**Task brief:**
The output must be exactly the lines from the "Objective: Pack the" line through the end of the listing below, with no picture included.

**Data below:**
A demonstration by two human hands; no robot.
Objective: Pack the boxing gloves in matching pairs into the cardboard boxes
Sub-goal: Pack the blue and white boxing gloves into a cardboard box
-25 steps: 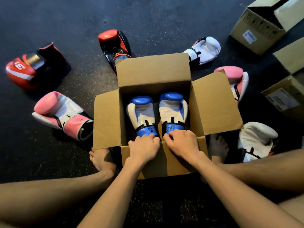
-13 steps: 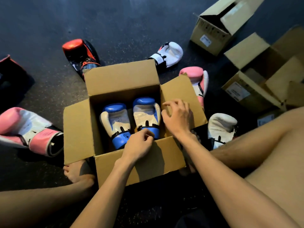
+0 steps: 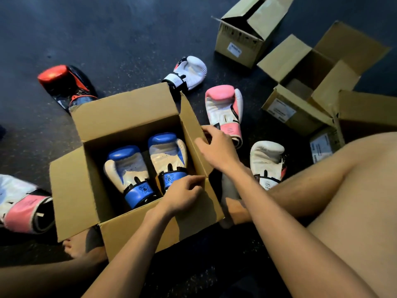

**Worked solution:**
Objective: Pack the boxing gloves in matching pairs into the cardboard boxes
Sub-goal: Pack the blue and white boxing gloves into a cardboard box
-25 steps: 
-13 steps: 
+0 steps: 

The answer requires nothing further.